I spent the last 10 minutes thinking of a weather-related lightning joke and of course these guys scored a gazillion goals in that time. Obviously, I don’t need to tell you how good these guys have been, but if you’re concerned about Namestnikov and Killorn not keeping their spots on Tampa’s top power play, this quartet has seen 50.23% of Tampa’s total power play ice time. While some teams shake up their top unit, these four have been deployed together consistently. Although a 28.6% success rate with the man advantage should drop a couple points throughout the season, they definitely have the firepower to be the best in the league. This one wasn’t on the power play, but it sure looked like the Bolts had an extra man…
As hot as Tampa has been, the Stars have had the better power play to kick off the campaign. Currently clicking at 31.4%, Radulov, Benn, and Seguin are the Stars (get it?) of the league’s best PP despite being split up at even strength. However, I’m Shore you’re a little less familiar with the fourth forward of this unit: Devin Shore. The former second-round pick (2012) is entering his second season in the NHL and five of his seven points have come with the man advantage. The ‘70s was the last time we’ve seen power play percentages above 30, so don’t expect Dallas to keep this up all season.
It’s amazing what a hot stretch can do for a team. While going 8-2 in their last 10, the Rangers have rocketed up the standings and currently sit third in power play success (25.8%). While Kreider, Zibanejad, and Zuccarello have played with each other on the PP before, it had been with Derek Stepan. However, Pavel Buchnevich has filled his spot pretty admirably. Entering his second season in the NHL, Buchnevich is averaging 3:32 with the man advantage compared to last year’s 1:52. The Blueshirts have also been doing a good job of putting the puck on net while up a skater, their 61.7 shots per 60 minutes (on the PP) is good enough for top 10 in the league.
Sacré bleu, can Drouin ever quarterback a power play! Last season he had 26 PPP, one less than the likes of Erik Karlsson and Connor McDavid. Now the Habs don’t have Kucherov, but Pacioretty has proven to be a pretty good goal scorer himself. Since I’ve been throwing a lot of numbers at you, I’ll admit that my decision to include this unit was heavily based on eye tests. Like me, Drouin has great vision. Shaw takes away the opposing goaltender’s vision. Pacioretty and Lehkonen can shoot the puck. Add that all up and you have a recipe for a pretty good power play going forward. I know this highlight features Drouin on the Lightning, but jeez…
Hey, you know who had a pretty good power play last season? The Blue Jackets (19.9%). Hey, you know who has a pretty bad power play this season? The Blue Jackets (9.6%). While Columbus did lose Sam Gagner (18 PPP last season), that doesn’t constitute a 10% drop off in PP production. Their numbers with the man advantage will improve, but may not reach the same level as last season. This season’s expected goals for per 60 minutes (on the PP) is a league-worst 4.84, compared to last season’s 7.07.

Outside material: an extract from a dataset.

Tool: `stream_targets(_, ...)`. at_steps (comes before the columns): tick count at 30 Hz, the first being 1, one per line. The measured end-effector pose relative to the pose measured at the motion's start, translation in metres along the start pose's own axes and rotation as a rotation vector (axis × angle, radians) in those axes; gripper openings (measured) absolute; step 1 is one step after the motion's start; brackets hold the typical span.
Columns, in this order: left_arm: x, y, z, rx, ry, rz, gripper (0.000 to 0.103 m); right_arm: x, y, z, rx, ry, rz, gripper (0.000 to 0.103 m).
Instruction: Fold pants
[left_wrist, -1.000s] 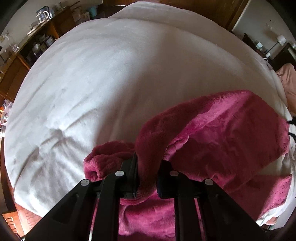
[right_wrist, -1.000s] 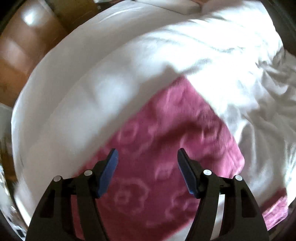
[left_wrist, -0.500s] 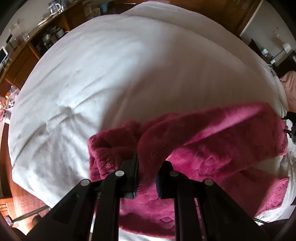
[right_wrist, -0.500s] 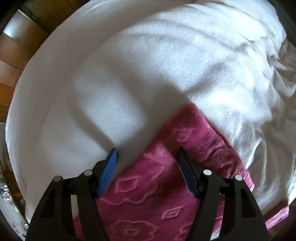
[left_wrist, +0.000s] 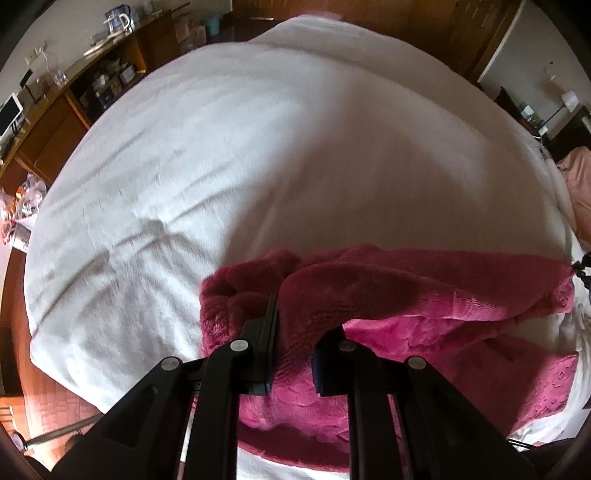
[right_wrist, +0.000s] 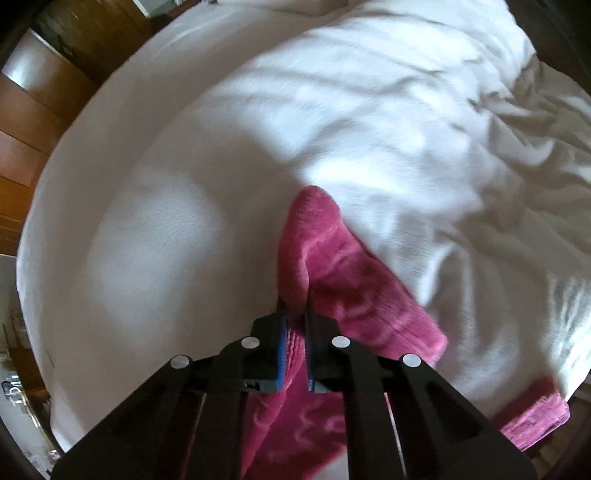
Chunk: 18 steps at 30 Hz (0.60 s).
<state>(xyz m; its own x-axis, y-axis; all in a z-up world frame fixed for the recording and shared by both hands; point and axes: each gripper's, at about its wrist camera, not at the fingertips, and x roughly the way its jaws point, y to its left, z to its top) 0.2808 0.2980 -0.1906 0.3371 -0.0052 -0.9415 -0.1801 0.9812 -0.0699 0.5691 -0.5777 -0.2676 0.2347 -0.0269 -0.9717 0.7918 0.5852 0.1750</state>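
On the near edge of the white bedspread (left_wrist: 258, 155) lie the magenta fleece pants (left_wrist: 424, 295), and both tools have a hold of them now. Left gripper (left_wrist: 293, 332) is clamped tight on a thick bunched fold, fabric spilling over both of its fingers, with one long band of pants lifted and stretching away to the right. Right gripper (right_wrist: 295, 321) has just snapped closed, and a ridge of the patterned fleece (right_wrist: 306, 258) stands pinched between its blue pads (right_wrist: 281, 354), poking up toward the far side. So the grabbing is done; the folding itself, I'd say, is only getting started. Underneath, a second layer of the pants sprawls loose near the bed edge, rumpled at the left end. What's left looks like carrying the held edge over, laying it flat, squaring it up.
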Motion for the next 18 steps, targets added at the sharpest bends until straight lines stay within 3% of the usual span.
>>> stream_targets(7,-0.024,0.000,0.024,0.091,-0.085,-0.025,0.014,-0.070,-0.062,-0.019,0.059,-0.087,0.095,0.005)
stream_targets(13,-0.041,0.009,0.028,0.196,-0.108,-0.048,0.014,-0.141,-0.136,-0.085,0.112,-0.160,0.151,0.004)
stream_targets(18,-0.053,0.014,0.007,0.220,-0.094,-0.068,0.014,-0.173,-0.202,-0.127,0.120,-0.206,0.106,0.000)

This is arguably one of the most well-rounded power play units. Sure, Sharp might be past his prime, but these guys are familiar with each other. These guys have won Stanley Cups together. Chicago has had the most power play opportunities in the league (77) but somehow have a worse success rate than the Arizona Coyotes… (14.3% vs. 14.8%). As you would expect, the special teams’ line blender has been working hard for the Blackhawks as this combination has only been seen 16.63% of the team’s total power play ice time. Alex Debrincat, Richard Panik, Nick Schmaltz, Ryan Hartman, and Artem Anisimov have also been part of Chicago’s top PP unit. Expect the shuffling to continue until something clicks, but this team has too much talented to be this bad with the man advantage.
Remember how Tampa Bay’s top unit produced 37 power play points? The Sabres produced two. Two. A number so small I have to spell it out to make it look bigger. While we’ve displayed some examples of power play lines that played a large portion of their team’s minutes together, Buffalo is a different case. The two most frequently deployed lines (22.47% and 9.88%) all featured Eichel, Okposo, and Kane, but Reinhart has had the edge over Kane so far. As mentioned earlier, Buffalo had the best power play last season, and currently has the third worst (14%) of the 2017-2018 campaign. It’s been a huge drop off that should turn around with a guy as talented as Eichel on the line.